Reproduce, without alteration, every line of the data; exclude the images.
^^^^^^^^
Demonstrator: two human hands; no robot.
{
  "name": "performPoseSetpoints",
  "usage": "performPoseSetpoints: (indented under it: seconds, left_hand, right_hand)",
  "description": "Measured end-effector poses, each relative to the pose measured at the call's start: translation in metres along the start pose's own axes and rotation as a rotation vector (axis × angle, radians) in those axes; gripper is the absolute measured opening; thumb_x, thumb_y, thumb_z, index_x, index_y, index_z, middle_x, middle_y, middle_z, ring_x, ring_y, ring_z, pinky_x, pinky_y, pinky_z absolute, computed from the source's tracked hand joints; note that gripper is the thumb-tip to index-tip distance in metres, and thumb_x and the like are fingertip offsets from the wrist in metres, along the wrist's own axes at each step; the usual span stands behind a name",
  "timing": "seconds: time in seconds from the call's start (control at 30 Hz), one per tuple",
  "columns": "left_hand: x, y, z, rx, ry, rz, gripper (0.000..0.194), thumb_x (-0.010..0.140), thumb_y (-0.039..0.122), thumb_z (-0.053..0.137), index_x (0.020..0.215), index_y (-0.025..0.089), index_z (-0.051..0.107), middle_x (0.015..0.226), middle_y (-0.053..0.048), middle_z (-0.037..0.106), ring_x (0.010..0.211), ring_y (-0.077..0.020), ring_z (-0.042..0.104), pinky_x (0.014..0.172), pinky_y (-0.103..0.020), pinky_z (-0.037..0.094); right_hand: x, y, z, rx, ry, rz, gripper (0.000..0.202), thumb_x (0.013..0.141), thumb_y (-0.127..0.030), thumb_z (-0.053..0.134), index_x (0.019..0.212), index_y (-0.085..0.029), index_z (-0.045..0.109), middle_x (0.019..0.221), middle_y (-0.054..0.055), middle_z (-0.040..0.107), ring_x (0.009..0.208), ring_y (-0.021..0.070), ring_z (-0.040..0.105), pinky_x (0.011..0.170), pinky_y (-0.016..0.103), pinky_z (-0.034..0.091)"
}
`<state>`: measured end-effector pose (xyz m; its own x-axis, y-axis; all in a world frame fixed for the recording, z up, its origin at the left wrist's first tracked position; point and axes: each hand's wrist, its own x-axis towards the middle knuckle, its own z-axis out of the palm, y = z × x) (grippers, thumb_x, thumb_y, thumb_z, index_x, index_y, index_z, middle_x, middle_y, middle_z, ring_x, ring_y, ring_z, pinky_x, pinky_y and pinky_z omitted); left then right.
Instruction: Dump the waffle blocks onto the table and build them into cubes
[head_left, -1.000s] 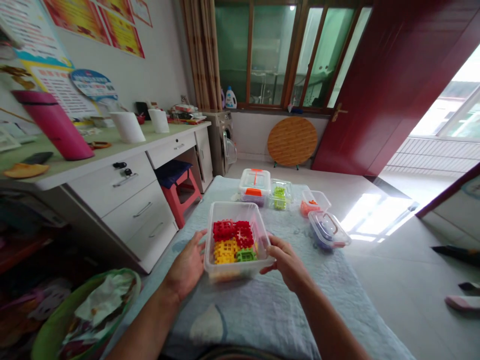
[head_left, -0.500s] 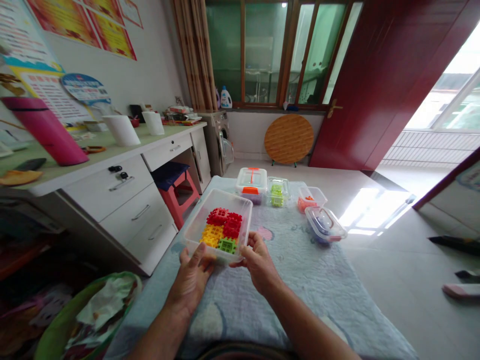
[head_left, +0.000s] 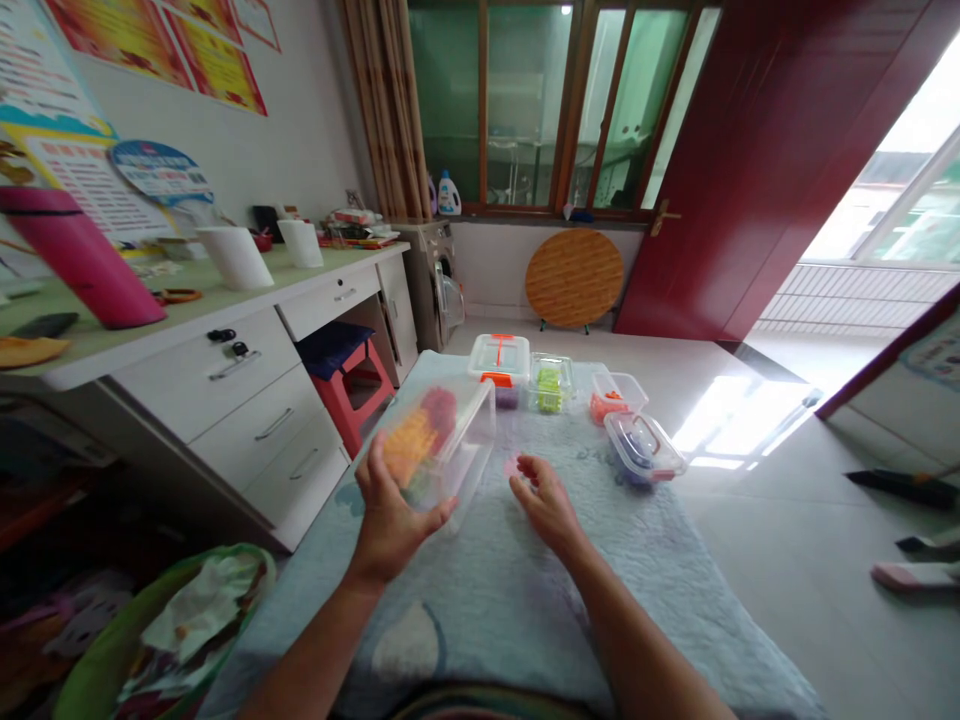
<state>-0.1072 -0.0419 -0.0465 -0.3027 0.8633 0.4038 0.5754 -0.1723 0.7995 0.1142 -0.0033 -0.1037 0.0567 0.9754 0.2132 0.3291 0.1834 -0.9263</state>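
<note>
A clear plastic box (head_left: 472,440) is tilted on its side above the cloth-covered table (head_left: 480,620), blurred by motion. Red and yellow plastic pieces (head_left: 412,435) show through its left side. My left hand (head_left: 394,520) grips the box from the left and near side, thumb against the near edge. To the right of the box, my right hand (head_left: 546,500) is off it, fingers slightly curled and apart, holding nothing.
Toward the table's far edge stand a box with orange latches (head_left: 500,362), a clear box with green pieces (head_left: 550,385), an open box with orange pieces (head_left: 616,397) and a lidded box (head_left: 645,448). A green bin (head_left: 90,640) is at lower left.
The box has tipped over onto its side toward the left, and the pieces have shifted with it. My right hand has let go of the box and moved right.
</note>
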Motion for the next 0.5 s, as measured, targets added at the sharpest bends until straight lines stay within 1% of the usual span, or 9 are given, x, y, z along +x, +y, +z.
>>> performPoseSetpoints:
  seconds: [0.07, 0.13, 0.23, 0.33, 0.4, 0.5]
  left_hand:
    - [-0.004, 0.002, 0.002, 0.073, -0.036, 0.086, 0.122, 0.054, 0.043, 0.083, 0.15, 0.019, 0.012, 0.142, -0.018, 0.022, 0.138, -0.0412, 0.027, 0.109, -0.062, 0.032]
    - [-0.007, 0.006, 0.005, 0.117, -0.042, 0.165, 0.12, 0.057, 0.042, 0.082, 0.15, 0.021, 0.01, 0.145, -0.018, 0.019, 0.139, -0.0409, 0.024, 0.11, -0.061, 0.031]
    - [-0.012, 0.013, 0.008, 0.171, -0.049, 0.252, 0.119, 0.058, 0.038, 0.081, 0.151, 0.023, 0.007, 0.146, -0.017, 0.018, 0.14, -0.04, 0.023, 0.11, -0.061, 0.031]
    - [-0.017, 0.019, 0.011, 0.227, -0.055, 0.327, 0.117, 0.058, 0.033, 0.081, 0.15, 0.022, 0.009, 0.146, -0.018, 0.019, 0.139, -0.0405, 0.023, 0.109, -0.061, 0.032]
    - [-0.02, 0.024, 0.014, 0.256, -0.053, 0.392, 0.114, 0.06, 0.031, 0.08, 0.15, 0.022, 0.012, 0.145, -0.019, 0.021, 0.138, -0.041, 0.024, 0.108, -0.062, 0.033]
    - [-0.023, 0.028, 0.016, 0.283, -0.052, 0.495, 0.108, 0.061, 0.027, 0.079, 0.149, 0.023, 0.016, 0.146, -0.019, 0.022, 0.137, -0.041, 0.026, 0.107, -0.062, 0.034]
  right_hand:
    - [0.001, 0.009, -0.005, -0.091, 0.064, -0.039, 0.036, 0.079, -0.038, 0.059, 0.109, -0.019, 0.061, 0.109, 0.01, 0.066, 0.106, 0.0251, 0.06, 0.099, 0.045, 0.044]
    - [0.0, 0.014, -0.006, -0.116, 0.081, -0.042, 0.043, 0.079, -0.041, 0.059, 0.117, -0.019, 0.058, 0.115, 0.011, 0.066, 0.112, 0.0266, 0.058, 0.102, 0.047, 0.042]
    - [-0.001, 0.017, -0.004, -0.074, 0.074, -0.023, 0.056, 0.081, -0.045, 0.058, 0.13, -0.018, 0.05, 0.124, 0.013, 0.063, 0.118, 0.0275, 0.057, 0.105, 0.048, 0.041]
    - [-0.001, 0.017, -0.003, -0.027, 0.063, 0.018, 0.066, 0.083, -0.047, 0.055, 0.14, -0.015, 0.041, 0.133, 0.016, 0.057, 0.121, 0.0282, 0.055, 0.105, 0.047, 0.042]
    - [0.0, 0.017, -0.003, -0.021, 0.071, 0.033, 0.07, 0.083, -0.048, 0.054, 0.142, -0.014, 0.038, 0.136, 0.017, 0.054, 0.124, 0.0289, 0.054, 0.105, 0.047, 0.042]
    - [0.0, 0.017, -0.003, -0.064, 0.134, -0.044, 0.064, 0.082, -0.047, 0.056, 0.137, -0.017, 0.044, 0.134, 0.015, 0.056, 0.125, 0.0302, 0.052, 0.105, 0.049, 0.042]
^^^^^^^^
Answer for this exercise:
Demonstrator: two human hands; no robot.
{
  "name": "performPoseSetpoints",
  "usage": "performPoseSetpoints: (indented under it: seconds, left_hand, right_hand)",
  "description": "Measured end-effector poses, each relative to the pose measured at the call's start: translation in metres along the start pose's own axes and rotation as a rotation vector (axis × angle, radians) in those axes; gripper is the absolute measured opening; thumb_x, thumb_y, thumb_z, index_x, index_y, index_z, middle_x, middle_y, middle_z, ring_x, ring_y, ring_z, pinky_x, pinky_y, pinky_z absolute, computed from the source's tracked hand joints; note that gripper is the thumb-tip to index-tip distance in metres, and thumb_x and the like are fingertip offsets from the wrist in metres, along the wrist's own axes at each step; the usual span stands behind a name",
  "timing": "seconds: time in seconds from the call's start (control at 30 Hz), one per tuple",
  "columns": "left_hand: x, y, z, rx, ry, rz, gripper (0.000..0.194), thumb_x (-0.010..0.140), thumb_y (-0.039..0.122), thumb_z (-0.053..0.137), index_x (0.020..0.215), index_y (-0.025..0.089), index_z (-0.051..0.107), middle_x (0.015..0.226), middle_y (-0.053..0.048), middle_z (-0.037..0.106), ring_x (0.010..0.211), ring_y (-0.077..0.020), ring_z (-0.042..0.104), pinky_x (0.014..0.172), pinky_y (-0.103..0.020), pinky_z (-0.037..0.094); right_hand: x, y, z, rx, ry, rz, gripper (0.000..0.202), thumb_x (0.013..0.141), thumb_y (-0.127..0.030), thumb_z (-0.053..0.134), index_x (0.019..0.212), index_y (-0.085..0.029), index_z (-0.045..0.109), middle_x (0.019..0.221), middle_y (-0.054..0.055), middle_z (-0.040..0.107), ring_x (0.009..0.208), ring_y (-0.021..0.070), ring_z (-0.040..0.105), pinky_x (0.011..0.170), pinky_y (-0.016..0.103), pinky_z (-0.034..0.091)"
}
`<state>`: measured end-effector pose (xyz m; its own x-axis, y-axis; all in a world frame fixed for the recording, z up, its origin at the left wrist's first tracked position; point and axes: each hand's wrist, its own x-axis towards the middle knuckle, its own z-axis out of the palm, y = z × x) (grippers, thumb_x, thumb_y, thumb_z, index_x, index_y, index_z, middle_x, middle_y, middle_z, ring_x, ring_y, ring_z, pinky_x, pinky_y and pinky_z omitted); left then right.
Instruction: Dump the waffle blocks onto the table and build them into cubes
[head_left, -1.000s] 
[head_left, -0.500s] 
[head_left, +0.000s] 
<state>-0.1072 -0.0419 -0.0465 -0.3027 0.8633 0.4038 0.5754 -0.1723 0.7995 0.1142 -0.0033 -0.1037 0.0567 0.9754 0.2132 0.3291 0.1834 -0.9263</state>
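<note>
A clear plastic box (head_left: 472,440) is tilted on its side above the cloth-covered table (head_left: 480,620), blurred by motion. Red and yellow plastic pieces (head_left: 412,435) show through its left side. My left hand (head_left: 394,520) grips the box from the left and near side, thumb against the near edge. To the right of the box, my right hand (head_left: 546,500) is off it, fingers slightly curled and apart, holding nothing.
Toward the table's far edge stand a box with orange latches (head_left: 500,362), a clear box with green pieces (head_left: 550,385), an open box with orange pieces (head_left: 616,397) and a lidded box (head_left: 645,448). A green bin (head_left: 90,640) is at lower left.
The box has tipped over onto its side toward the left, and the pieces have shifted with it. My right hand has let go of the box and moved right.
</note>
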Motion for the next 0.5 s, as measured, targets added at the sharpest bends until straight lines stay within 1% of the usual span, or 9 are given, x, y, z along +x, +y, +z.
>>> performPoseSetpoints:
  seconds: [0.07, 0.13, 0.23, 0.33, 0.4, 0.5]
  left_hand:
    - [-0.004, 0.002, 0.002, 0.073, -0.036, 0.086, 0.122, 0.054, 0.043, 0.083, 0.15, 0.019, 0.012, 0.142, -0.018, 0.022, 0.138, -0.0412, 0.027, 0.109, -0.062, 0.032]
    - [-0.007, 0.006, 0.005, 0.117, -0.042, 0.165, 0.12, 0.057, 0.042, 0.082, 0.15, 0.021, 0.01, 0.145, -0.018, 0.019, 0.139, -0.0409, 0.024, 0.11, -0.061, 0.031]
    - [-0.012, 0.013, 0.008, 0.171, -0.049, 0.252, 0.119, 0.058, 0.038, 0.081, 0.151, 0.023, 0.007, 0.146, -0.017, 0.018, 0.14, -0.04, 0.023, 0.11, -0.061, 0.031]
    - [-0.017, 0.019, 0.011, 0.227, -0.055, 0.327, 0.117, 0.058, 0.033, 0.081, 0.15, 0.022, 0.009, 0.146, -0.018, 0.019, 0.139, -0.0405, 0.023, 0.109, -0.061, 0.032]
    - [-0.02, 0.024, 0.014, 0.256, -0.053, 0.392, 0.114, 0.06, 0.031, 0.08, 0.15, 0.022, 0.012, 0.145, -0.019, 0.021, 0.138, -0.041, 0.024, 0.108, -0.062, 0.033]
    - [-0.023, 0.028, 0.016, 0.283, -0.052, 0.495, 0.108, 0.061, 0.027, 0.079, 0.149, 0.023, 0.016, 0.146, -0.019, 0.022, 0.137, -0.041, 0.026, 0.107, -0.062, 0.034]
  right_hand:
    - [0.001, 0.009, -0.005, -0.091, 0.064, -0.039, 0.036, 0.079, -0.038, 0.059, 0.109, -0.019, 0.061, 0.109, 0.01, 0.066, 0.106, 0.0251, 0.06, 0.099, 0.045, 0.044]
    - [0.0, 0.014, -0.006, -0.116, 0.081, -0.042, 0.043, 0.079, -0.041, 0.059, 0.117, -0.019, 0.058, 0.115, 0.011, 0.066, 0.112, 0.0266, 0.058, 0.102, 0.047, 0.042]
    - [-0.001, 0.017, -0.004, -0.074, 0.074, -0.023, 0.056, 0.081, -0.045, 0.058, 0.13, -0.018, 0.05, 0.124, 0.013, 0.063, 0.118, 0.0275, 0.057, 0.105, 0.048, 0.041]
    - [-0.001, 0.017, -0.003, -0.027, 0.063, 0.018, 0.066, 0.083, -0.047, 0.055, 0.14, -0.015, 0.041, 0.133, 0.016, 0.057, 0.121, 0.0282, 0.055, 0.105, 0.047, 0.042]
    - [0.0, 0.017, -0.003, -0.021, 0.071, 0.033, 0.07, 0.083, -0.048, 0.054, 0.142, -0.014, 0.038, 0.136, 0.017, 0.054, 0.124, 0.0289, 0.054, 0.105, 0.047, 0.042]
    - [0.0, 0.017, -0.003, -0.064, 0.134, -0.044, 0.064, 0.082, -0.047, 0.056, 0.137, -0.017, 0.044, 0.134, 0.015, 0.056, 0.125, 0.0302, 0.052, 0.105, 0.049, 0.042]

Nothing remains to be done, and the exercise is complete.